Washington, D.C. 20549

FORM 8-K

CURRENT REPORT

PURSUANT TO SECTION 13 OR 15(d) OF
THE SECURITIES EXCHANGE ACT OF 1934

Date of Report (date of earliest event reported): July 15, 2005

     
Urologix, Inc.
 
(Exact name of Registrant as Specified in its Charter)
     
Minnesota
 
(State Or Other Jurisdiction Of Incorporation)
     
000-28414   41-1697237
     
(Commission File Number)   (I.R.S. Employer Identification No.)
     
14405 21st Avenue North
Minneapolis, MN
  55447
     
(Address Of Principal Executive Offices)   (Zip Code)
     
(763) 475-1400
 
Registrant’s Telephone Number, Including Area Code

Check the appropriate box below if the Form 8-K filing is intended to simultaneously satisfy the filing obligation of the registrant under any of the following provisions (see General Instruction A.2. below):

     
o   Written communications pursuant to Rule 425 under the Securities Act (17 CFR 230.425)
     
o   Soliciting material pursuant to Rule 14a-12 under the Exchange Act (17 CFR 240.14a-12)
     
o   Pre-commencement communications pursuant to Rule 14d-2(b) under the Exchange Act (17 CFR 240.14d-2(b))
     
o   Pre-commencement communications pursuant to Rule 13e-4(c) under the Exchange Act (17 CFR 240.13e-4(c))
 
 

 


TABLE OF CONTENTS

ITEM 1.01 ENTRY INTO A MATERIAL DEFINITIVE AGREEMENT..
SIGNATURE


Table of Contents

Items under Sections 1 through 9 are not applicable and therefore omitted.

ITEM 1.01 ENTRY INTO A MATERIAL DEFINITIVE AGREEMENT..

On July 15, 2005, the Compensation Committee (the “Committee”) of the Board of Directors of Urologix, Inc. (the “Company”) established goals for fiscal year 2006 for the Company’s cash bonus program for executive officers. The Committee has established performance goals for each of revenue and net earnings before taxes and has determined the total cash bonus amount available under the 2006 bonus program if these performance goals are met at the 100% level. Each financial performance goal is weighted at 50% of the total cash bonus amount available. The total cash bonus amount available will be adjusted if the Company’s 2006 financial performance either exceeds or is less than the established performance goals in revenue and net earnings before taxes. Each component of the total cash bonus amount available relating to revenue and net earnings before taxes may be decreased or increased by 50%, depending upon the Company’s 2006 financial performance against the goals established by the Committee. However, unless the Company’s 2006 revenue meets at least the minimum revenue amount set by the Committee, no cash bonuses will be paid to the executive officers. Assuming that at least the minimum of each performance goal is met, current executive officers other than Fred B. Parks, the Company’s Chief Executive Officer, will be eligible for bonuses representing 15% to 45% of their base salaries. Under the 2006 bonus program, the Chief Executive Officer of the Company is eligible for a cash bonus ranging from 25% to 75% of his base salary, assuming that the minimum of each performance goal is met.

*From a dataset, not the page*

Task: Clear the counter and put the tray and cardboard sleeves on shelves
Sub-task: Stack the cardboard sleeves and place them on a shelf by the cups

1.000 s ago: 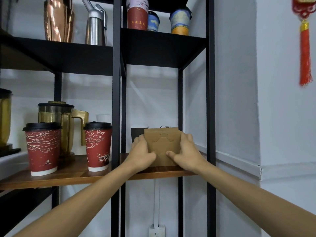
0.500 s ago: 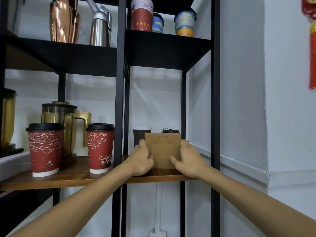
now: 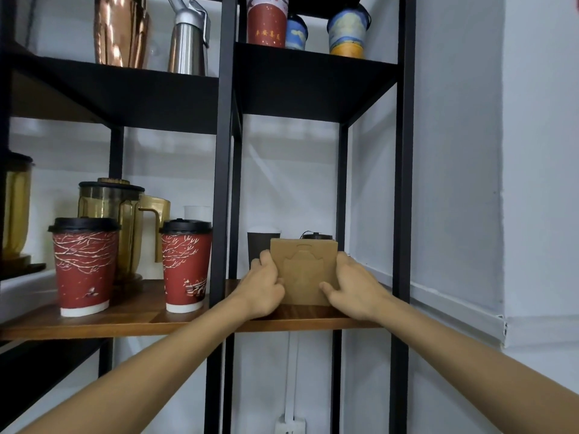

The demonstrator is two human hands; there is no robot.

As part of the Committee’s policy of providing long-term incentives through grants of stock options to executive officers, the Committee also granted an option to purchase 25,000 shares of Company’s common stock to each of Todd Paulson, the Company’s Chief Financial Officer, and David Montecalvo, the Company’s Vice President, Product Development and Operations. The options were granted under the Company’s Amended and Restated 1991 Stock Option Plan. The stock options granted to Messrs. Paulson and Montecalvo are ten-year incentive stock options with an exercise price equal to the fair market value of the Company’s common stock on the date of grant that vest as to 25% of shares on the anniversary of the date of grant and vest as to 1/36 of the remaining shares on each of the next 36 monthly anniversaries of the date of grant.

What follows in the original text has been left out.